Epilepsy is a neurological disorder that is primarily noted for producing seizures, which are the most obvious and often dramatic feature of epilepsy. However, there are a number of other symptoms of neurological dysfunction that can be associated with epilepsy. Since much of the brain’s activity is devoted to cognitive functions, it is not uncommon for persons with epilepsy to also experience some degree of cognitive dysfunction (ranging from the obvious to the very subtle), which may only be detected through a neuropsychological assessment. This helps explain why some children with epilepsy experience marked learning problems.
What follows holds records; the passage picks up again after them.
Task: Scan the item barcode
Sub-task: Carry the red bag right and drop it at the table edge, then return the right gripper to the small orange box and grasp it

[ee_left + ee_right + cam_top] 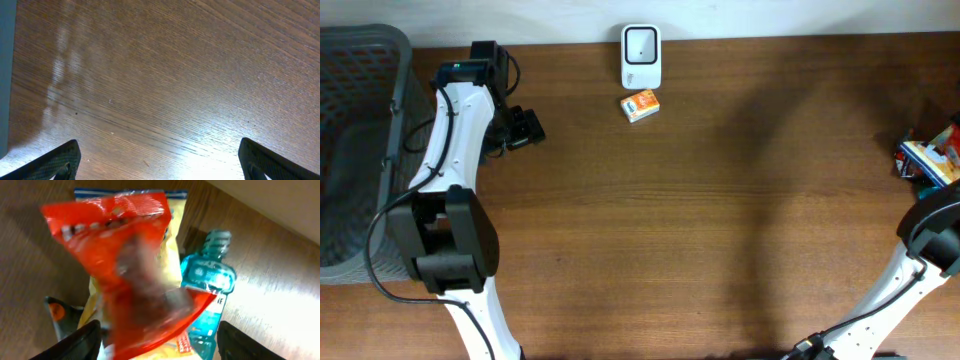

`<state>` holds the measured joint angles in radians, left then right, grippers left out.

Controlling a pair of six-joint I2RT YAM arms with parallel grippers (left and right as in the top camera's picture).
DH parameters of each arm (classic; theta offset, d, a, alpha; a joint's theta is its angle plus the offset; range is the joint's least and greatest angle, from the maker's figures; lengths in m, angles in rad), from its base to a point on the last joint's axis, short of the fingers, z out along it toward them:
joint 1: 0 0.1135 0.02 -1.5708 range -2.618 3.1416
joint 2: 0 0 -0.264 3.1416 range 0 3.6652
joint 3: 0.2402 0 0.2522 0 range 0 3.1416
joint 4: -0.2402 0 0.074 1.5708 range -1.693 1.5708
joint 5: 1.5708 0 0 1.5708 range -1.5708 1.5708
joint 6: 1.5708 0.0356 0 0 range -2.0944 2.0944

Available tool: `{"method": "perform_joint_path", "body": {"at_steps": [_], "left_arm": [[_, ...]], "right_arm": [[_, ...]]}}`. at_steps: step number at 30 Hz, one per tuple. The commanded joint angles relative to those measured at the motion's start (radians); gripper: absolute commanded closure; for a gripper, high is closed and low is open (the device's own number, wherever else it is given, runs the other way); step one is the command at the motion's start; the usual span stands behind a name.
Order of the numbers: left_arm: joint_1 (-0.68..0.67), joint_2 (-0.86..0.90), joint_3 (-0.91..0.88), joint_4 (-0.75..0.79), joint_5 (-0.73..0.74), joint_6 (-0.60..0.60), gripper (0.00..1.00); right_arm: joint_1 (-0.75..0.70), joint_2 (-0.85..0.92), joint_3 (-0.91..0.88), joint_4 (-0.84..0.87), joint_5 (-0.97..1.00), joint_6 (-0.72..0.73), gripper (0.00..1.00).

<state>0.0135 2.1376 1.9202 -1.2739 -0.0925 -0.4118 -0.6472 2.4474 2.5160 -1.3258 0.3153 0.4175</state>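
Two arms are reaching over a dark brown wooden table [720,220], which is running up against a pale wall [800,15] behind the white scanner [641,56]. Far left of the scanner, a grey mesh basket [350,150] is sitting at the table's end. Between basket and scanner, the left gripper [525,128] is hovering over bare wood, its fingers [55,162] spread wide with nothing between them. A small orange box [641,105] is lying just in front of the scanner, apart from it. Far right of the scanner, a pile of packets [928,160] is crowding the table's edge. There the right gripper [159,335] is standing with fingers [82,340] spread around a blurred red bag [125,265]; whether they are touching it is not showing. Under the bag, a yellow packet [172,230] and a blue bottle [210,280] are lying on glare-lit wood
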Motion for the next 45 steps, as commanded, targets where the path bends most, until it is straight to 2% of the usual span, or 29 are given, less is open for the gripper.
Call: {"method": "perform_joint_path", "body": {"at_steps": [1,4,5,9,13,14,19,20,21,23,25,28,32,37,38,43,45], "left_arm": [[0.001,-0.006,-0.005,-0.001,0.007,0.000,0.01],[0.001,-0.006,-0.005,-0.001,0.007,0.000,0.01],[0.001,-0.006,-0.005,-0.001,0.007,0.000,0.01],[0.001,-0.006,-0.005,-0.001,0.007,0.000,0.01],[0.001,-0.006,-0.005,-0.001,0.007,0.000,0.01],[0.001,-0.006,-0.005,-0.001,0.007,0.000,0.01],[0.001,-0.006,-0.005,-0.001,0.007,0.000,0.01],[0.001,-0.006,-0.005,-0.002,0.007,0.001,0.01],[0.001,-0.006,-0.005,-0.001,0.007,0.000,0.01],[0.001,-0.006,-0.005,-0.001,0.007,0.000,0.01],[0.001,-0.006,-0.005,-0.001,0.007,0.001,0.01],[0.001,-0.006,-0.005,-0.001,0.007,0.001,0.01],[0.001,-0.006,-0.005,-0.001,0.007,0.000,0.01],[0.001,-0.006,-0.005,-0.001,0.007,0.000,0.01],[0.001,-0.006,-0.005,-0.001,0.007,0.001,0.01],[0.001,-0.006,-0.005,-0.001,0.007,0.001,0.01],[0.001,-0.006,-0.005,-0.001,0.007,0.001,0.01]], "right_arm": [[0.011,0.012,-0.010,-0.016,-0.138,-0.014,0.26],[0.027,0.012,-0.010,-0.027,-0.423,-0.121,0.26],[0.048,0.012,-0.010,-0.038,-0.591,-0.188,0.26],[0.122,0.012,-0.010,-0.117,-0.831,-0.344,0.26],[0.265,0.012,-0.010,-0.201,-0.909,-0.546,0.25],[0.320,0.012,-0.010,-0.217,-0.909,-0.591,0.23],[0.537,0.013,-0.011,-0.161,-0.881,-0.626,0.17],[0.599,0.013,-0.011,-0.116,-0.858,-0.601,0.04],[0.635,0.013,-0.011,-0.084,-0.835,-0.564,0.01],[0.709,0.013,-0.016,-0.010,-0.762,-0.421,0.01],[0.793,0.013,-0.033,0.076,-0.665,-0.211,0.02],[0.890,0.013,-0.092,0.199,-0.617,0.050,0.02],[0.969,0.013,-0.197,0.364,-0.616,0.280,0.01],[1.012,0.013,-0.307,0.468,-0.525,0.500,0.16],[1.015,0.013,-0.327,0.476,-0.481,0.540,0.23],[1.014,0.013,-0.414,0.599,-0.454,0.644,0.43],[1.017,0.013,-0.435,0.655,-0.459,0.658,0.44]]}}
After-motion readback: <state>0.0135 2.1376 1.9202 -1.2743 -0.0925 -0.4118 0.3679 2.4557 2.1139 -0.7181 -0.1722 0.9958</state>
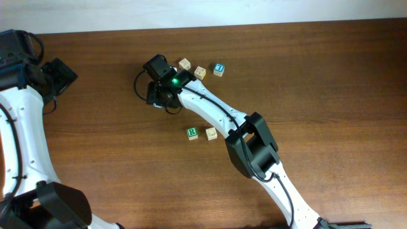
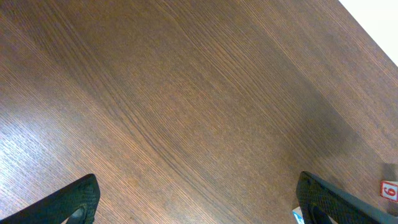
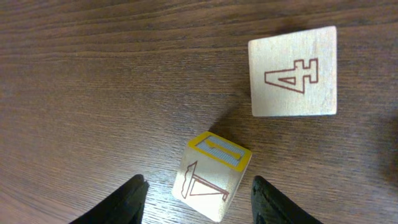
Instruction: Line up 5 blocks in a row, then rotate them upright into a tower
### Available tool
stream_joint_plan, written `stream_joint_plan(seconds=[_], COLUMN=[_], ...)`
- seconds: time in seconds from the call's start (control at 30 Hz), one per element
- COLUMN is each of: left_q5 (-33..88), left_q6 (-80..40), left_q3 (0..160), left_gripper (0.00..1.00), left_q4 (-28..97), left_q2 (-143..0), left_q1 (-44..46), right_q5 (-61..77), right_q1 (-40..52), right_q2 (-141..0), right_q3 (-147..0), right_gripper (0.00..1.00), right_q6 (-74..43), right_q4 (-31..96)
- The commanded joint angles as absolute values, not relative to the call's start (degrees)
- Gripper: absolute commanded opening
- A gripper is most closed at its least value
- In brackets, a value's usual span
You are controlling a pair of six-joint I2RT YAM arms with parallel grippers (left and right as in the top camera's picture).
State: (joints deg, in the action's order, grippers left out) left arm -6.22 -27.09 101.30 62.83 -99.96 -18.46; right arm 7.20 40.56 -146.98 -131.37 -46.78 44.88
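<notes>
Overhead count: five cubes in sight on the table [image 1: 331, 76]. Upper group of three: left tan cube [image 1: 185, 63], middle tan cube [image 1: 200, 72], blue-topped cube [image 1: 219, 69]. Lower pair, just beside each other: green R cube [image 1: 192, 133], lower tan cube [image 1: 211, 133]. Right wrist view counts two, apart: yellow-framed cube [image 3: 211, 177] and 4 cube [image 3: 292, 71]; cannot match these to the overhead ones. Left wrist view: one red-marked cube [image 2: 388, 190], cut off at the right edge. Surface: dark brown wood grain; pale strip beyond the far edge. Legible: green "R", brown outlined "4"; the red character looks like "6", uncertain. Right gripper [image 3: 199, 183]: fingers apart, one either side of the yellow-framed cube, gap on each side. Left gripper [image 2: 197, 177]: fingers spread wide over bare wood, holding nothing.
</notes>
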Motion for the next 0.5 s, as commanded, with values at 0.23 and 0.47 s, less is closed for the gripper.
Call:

Children with epilepsy may or may not have learning weaknesses that fit the traditional definition of a “specific learning disability”. A learning disability (or disorder) refers to a condition in which a person is reading, writing and/or arithmetic skills are significantly weaker than expected based on their intellectual ability (i.e. their IQ).
Persons with epilepsy may have a specific learning disability, either as a direct result of the neurological dysfunction underlying their epilepsy, or through dysfunction unrelated to their epilepsy. However, a number of children with epilepsy appear to have more generalized learning problems that cannot be defined as a specific learning disability.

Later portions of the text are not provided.